(WHAT TO WORK ON):
Below are some records; quote exactly the lines from the one that contains "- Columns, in" through the one that contains "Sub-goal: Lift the", inclusive, and no others.

(THE RECORDS):
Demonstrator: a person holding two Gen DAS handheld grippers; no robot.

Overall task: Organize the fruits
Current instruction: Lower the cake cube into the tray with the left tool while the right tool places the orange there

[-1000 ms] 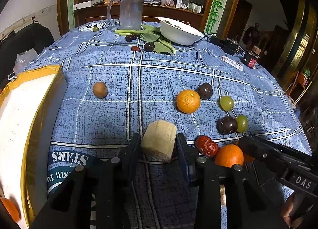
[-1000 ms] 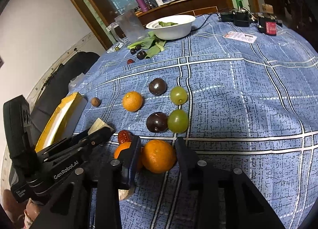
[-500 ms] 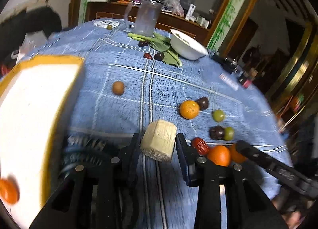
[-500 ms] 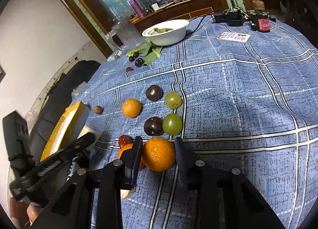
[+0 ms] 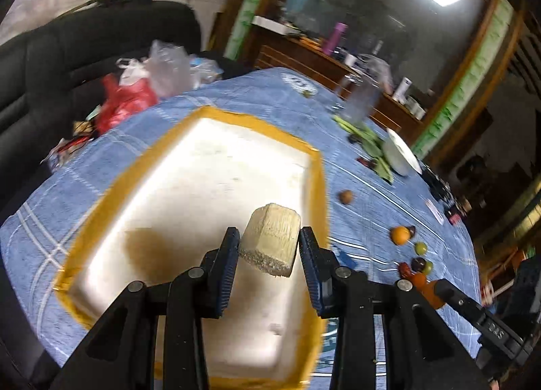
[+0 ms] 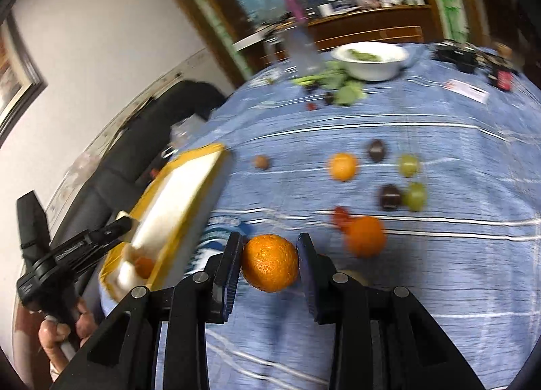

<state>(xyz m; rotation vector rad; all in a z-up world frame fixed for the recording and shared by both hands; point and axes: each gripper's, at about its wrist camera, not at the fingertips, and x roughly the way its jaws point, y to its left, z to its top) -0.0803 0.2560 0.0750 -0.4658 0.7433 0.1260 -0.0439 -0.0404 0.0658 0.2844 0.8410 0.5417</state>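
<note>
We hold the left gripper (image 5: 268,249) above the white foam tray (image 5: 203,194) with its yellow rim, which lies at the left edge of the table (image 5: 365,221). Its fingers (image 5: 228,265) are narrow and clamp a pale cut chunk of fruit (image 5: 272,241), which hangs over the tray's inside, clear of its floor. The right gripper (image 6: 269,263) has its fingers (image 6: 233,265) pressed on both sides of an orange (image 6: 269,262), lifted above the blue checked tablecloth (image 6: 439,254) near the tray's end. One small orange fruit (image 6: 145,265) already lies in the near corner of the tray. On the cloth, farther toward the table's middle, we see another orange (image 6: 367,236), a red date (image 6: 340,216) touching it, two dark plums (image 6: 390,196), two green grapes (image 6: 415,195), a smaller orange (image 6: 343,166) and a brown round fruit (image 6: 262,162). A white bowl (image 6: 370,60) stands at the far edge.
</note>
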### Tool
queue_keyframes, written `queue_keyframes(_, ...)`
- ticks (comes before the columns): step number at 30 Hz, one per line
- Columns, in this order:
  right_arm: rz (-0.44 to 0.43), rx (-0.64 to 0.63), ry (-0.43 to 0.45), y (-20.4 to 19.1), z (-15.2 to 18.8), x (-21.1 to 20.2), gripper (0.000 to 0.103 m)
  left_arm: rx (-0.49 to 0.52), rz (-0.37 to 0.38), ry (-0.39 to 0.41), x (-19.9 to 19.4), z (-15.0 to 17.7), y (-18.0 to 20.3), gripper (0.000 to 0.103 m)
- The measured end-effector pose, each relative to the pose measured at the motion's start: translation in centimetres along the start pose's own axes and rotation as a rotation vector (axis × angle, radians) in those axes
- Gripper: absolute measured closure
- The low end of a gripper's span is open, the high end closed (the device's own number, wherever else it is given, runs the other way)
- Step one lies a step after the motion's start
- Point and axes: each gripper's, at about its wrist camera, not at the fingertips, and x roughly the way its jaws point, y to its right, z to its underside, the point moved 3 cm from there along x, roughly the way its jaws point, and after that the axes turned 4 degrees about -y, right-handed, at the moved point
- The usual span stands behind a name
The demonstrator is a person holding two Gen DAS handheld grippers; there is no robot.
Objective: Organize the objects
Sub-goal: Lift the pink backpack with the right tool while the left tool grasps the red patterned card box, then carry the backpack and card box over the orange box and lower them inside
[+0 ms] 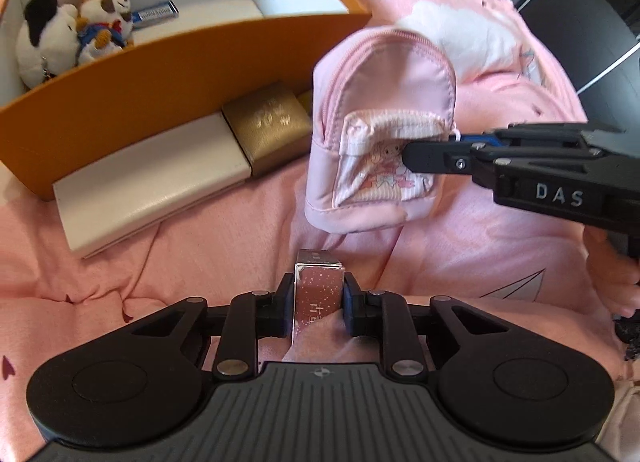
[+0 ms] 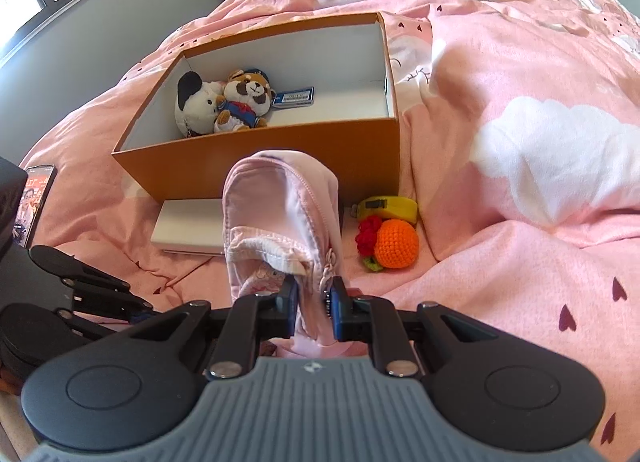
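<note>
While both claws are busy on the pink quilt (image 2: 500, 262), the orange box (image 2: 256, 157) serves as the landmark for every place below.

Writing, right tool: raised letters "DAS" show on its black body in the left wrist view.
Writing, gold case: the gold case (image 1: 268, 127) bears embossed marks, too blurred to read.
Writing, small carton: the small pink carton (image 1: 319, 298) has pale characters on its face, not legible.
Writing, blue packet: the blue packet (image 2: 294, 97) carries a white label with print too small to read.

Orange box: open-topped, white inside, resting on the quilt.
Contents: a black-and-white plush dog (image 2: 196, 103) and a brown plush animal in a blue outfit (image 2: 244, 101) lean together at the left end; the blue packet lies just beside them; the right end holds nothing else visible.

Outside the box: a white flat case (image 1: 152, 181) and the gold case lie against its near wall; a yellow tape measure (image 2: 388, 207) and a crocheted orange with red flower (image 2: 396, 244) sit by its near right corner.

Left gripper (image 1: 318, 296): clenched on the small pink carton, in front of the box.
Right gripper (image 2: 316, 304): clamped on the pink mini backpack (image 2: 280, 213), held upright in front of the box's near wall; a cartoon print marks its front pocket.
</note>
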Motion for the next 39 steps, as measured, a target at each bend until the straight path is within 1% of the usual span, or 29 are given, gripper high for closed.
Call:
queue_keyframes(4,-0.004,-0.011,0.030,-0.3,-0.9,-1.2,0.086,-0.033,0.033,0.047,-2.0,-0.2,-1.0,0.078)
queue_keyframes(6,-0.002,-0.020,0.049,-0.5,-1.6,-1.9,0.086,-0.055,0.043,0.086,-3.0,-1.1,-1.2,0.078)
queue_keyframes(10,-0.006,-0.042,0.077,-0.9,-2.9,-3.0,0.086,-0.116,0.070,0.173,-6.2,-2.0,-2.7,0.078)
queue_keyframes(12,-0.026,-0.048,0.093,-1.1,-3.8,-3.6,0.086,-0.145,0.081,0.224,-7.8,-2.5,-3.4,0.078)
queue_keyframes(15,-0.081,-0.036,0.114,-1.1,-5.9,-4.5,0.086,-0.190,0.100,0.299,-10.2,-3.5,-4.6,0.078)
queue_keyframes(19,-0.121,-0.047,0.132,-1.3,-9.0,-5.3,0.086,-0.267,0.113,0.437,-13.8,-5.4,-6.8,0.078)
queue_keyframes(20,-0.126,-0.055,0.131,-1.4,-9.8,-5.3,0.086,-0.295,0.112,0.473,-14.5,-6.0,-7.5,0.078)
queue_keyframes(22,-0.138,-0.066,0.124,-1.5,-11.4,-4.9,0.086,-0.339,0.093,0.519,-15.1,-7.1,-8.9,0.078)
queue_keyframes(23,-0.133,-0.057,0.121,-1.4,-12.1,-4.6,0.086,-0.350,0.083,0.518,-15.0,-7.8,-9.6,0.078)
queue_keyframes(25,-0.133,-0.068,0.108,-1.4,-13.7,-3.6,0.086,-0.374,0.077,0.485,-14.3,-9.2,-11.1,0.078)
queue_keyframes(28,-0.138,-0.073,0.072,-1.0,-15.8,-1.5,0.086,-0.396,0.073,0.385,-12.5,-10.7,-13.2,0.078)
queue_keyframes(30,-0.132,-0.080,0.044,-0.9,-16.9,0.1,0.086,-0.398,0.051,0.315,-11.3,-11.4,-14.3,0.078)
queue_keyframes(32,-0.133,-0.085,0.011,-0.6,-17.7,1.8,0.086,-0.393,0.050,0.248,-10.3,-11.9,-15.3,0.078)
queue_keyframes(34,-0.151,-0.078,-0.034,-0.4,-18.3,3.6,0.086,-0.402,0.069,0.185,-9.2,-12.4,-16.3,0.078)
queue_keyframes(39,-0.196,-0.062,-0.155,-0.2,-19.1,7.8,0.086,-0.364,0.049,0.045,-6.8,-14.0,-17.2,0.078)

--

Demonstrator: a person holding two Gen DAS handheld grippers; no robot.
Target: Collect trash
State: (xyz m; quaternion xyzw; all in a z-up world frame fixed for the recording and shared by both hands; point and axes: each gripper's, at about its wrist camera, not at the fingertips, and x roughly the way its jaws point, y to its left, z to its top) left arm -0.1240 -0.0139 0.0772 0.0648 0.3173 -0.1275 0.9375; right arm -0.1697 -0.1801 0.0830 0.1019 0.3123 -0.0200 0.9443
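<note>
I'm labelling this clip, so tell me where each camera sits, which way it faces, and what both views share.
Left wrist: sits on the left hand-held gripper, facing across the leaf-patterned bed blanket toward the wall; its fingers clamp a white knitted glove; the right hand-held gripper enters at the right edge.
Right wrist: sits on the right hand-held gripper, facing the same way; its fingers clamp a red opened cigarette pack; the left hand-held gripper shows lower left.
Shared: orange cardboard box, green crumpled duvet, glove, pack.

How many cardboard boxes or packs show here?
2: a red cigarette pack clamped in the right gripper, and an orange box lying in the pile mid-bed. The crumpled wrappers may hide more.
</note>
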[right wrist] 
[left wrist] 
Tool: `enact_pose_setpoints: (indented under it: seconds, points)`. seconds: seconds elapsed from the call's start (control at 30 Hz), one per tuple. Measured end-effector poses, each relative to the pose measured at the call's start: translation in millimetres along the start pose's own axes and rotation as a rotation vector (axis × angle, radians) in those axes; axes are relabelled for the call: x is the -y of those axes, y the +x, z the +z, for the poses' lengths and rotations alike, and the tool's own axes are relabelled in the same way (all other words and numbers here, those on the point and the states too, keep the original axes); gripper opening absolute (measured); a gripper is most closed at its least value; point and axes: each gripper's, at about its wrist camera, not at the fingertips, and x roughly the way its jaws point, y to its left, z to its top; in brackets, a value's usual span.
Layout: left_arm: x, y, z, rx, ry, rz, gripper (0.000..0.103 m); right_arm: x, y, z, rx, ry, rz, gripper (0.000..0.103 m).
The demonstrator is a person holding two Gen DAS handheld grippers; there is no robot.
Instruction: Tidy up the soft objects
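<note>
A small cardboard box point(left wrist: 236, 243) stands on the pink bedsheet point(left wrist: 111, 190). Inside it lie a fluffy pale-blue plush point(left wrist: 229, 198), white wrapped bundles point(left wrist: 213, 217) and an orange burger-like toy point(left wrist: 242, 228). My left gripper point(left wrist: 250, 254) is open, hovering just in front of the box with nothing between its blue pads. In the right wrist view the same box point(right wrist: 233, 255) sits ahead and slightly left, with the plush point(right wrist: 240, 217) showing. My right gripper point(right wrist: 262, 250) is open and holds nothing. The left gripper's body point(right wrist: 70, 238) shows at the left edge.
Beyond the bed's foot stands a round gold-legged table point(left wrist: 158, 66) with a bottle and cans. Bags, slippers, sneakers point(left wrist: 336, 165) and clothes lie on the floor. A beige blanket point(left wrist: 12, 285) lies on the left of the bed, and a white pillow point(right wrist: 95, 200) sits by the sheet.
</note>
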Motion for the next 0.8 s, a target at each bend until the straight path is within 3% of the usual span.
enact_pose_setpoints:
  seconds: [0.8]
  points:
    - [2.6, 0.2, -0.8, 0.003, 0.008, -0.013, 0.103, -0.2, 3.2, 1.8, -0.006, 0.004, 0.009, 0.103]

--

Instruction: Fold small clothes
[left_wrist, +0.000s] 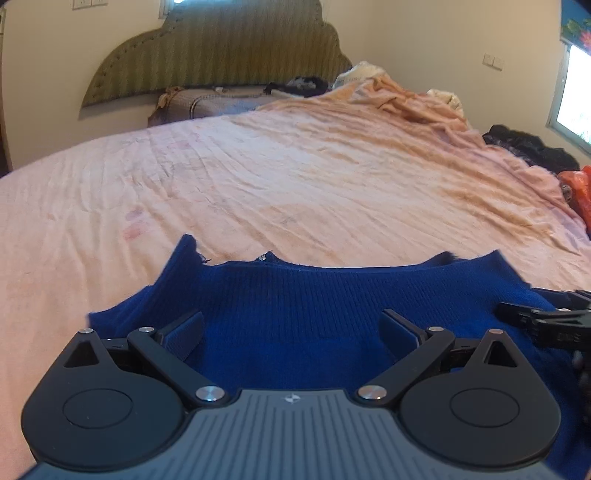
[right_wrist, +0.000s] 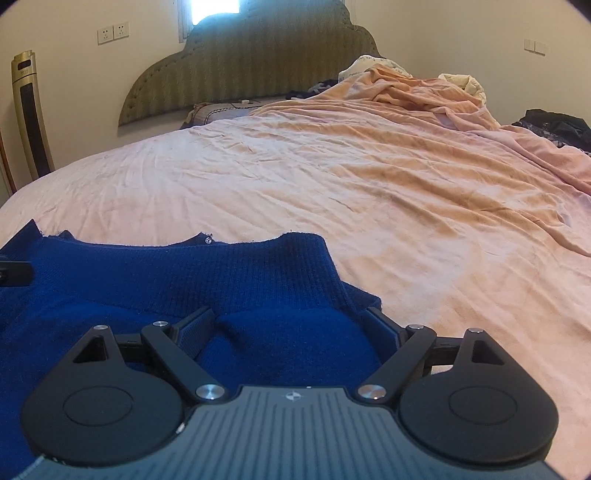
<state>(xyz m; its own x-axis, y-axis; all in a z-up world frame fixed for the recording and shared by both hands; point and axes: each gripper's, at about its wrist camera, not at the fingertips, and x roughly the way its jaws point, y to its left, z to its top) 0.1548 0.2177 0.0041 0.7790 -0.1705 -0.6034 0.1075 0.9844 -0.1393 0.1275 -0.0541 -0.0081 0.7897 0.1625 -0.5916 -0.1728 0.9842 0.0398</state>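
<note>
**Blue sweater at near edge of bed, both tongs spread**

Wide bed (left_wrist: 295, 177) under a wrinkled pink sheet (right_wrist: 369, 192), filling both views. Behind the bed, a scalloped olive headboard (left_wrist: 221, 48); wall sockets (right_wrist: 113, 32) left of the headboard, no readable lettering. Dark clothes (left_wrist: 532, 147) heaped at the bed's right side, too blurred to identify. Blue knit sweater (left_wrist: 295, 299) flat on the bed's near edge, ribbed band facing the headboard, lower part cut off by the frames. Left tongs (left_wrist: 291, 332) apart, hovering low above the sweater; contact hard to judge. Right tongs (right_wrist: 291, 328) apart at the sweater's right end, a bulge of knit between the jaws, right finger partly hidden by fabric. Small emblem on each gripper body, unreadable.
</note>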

(THE COMPLETED TASK):
- Columns, in this order:
  right_arm: rz (-0.44 to 0.43), rx (-0.64 to 0.63), ry (-0.43 to 0.45), y (-20.4 to 19.1), z (-15.2 to 18.8), x (-21.1 to 20.2), gripper (0.000 to 0.103 m)
  left_arm: rx (-0.49 to 0.52), rz (-0.37 to 0.38), ry (-0.39 to 0.41), x (-19.9 to 19.4), z (-15.0 to 17.7), y (-18.0 to 20.3), gripper (0.000 to 0.103 m)
- The measured end-effector pose, each relative to the pose measured at the motion's start: translation in centimetres along the start pose's own axes and rotation as a rotation vector (axis × angle, radians) in those axes
- Gripper: absolute measured closure
- The low end of a gripper's span is open, the high end closed (the device's own number, wherever else it is given, runs the other way)
- Step one lies a step after the motion's start
- Point and axes: each gripper's, at about its wrist camera, not at the fingertips, and x roughly the way its jaws point, y to its right, z to its underside, the point moved 3 cm from there along x, roughly the way its jaws point, and after that the axes turned 4 degrees about -y, right-handed, at the moved point
- The usual span stands behind a name
The demonstrator is a person holding two Gen DAS handheld grippers; there is no robot.
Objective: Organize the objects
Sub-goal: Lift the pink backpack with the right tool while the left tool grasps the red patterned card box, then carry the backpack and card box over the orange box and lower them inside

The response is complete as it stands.